La stanzuccia di Steno stava accosciata in alto di un palazzo affittato da un ebreo di Rialto; palazzo in cui da secoli i topi son signori, e che allora un patrizio, roso dai creditori,

avea, dopo molto esitare, esitato, dicendo: va la casa, ma mi resta il casato. Però il dì della vendita l'aule antiche degli avi cigolando gemettero dalle tarlate travi:

gemettero d'angoscia, giacché una legge arcana affratella le cose alla famiglia umana. Si ricordano, e serbano l'orror della mitraglia, nel desolato aspetto, i campi di battaglia;

certi monti han profili beffardi e minaccianti perché memori ancora del passo dei giganti; sospira al re lontano il velluto dei troni, e alle nonne defunte pensano i seggioloni;

sicché il vecchio palazzo di cui vi parlo adesso sul torbido canale pianse il passato anch'esso. E le quattro cariatidi curve sotto il balcone, e i putti che coll'ali sostengono il blasone,

bassorilievi e fregi lombardi e bisantini, d'antiche gesta memori e di antichi quattrini, presero l'aria cupa di un popolo di sasso che più non sappia illudersi su questo mondo basso;

e il Dio delle leggende, nella facciata nera, profeta malinconico, piantò la sua bandiera. Oh le feste di un tempo! Conviti e serenate e variopinte gondole alla soglia affollate!

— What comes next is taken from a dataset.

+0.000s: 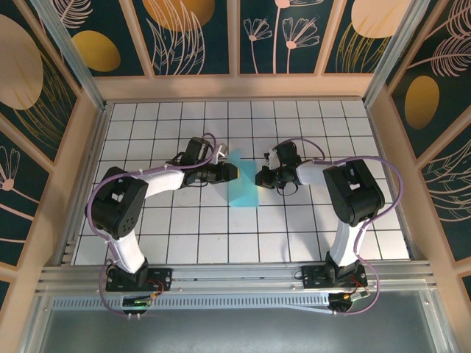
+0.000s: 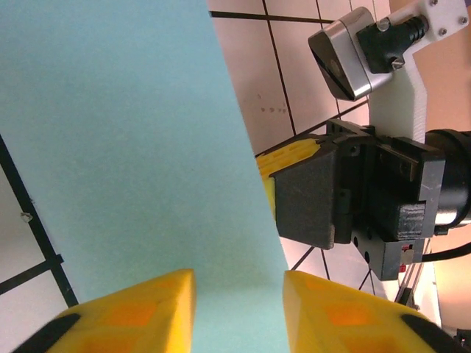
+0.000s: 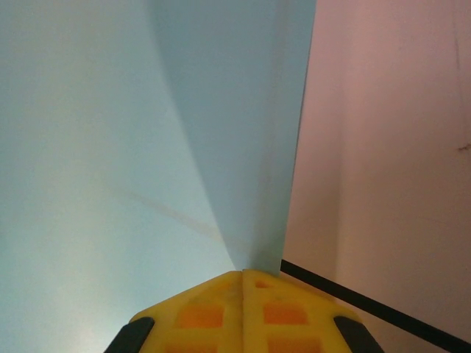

Quando dame e patrizi, fanciulle e cavalieri, giungevano al palazzo con paggi e trombettieri, a esilararsi l'animo dalle cure di Stato tra mantellini serici e gonne di broccato;

a sfoggiar la ginnastica delle battaglie mute, degli sguardi fatali, delle parole argute; ad affrettar l'arrivo della gioconda bara, tra una botte di Cipro e una sembianza cara!

Dove, più di una volta, il vecchio senatore, per il giurato premio di una notte d'amore, vendette alla bellezza il suo voto in Consiglio; dove il capro e la volpe, la tigre ed il coniglio,

piume al cappello e spada al fianco, in giubba o in manto, in toga o in armatura, riso celando o pianto, le labbra tormentavansi e si rompean le mani in proteste di affetto svanito all'indomani;

dove, bersaglio agli occhi, ai motti ed agli inchini, era passato, bello di gloria, il Morosini; dove intorno al damasco dei tavoli seduti delle nuove d'allora cianciavano i canuti:

narravano Cromvello pensoso e turbolento, e il papa Rospigliosi pacifico e contento; come, amando una patria, cadeva il re Sobieschi e amando una regina, periva il Monaldeschi;

questo ed altro narravano, mentre in crocchi geniali le matrone alla moda leggean le Provinciali.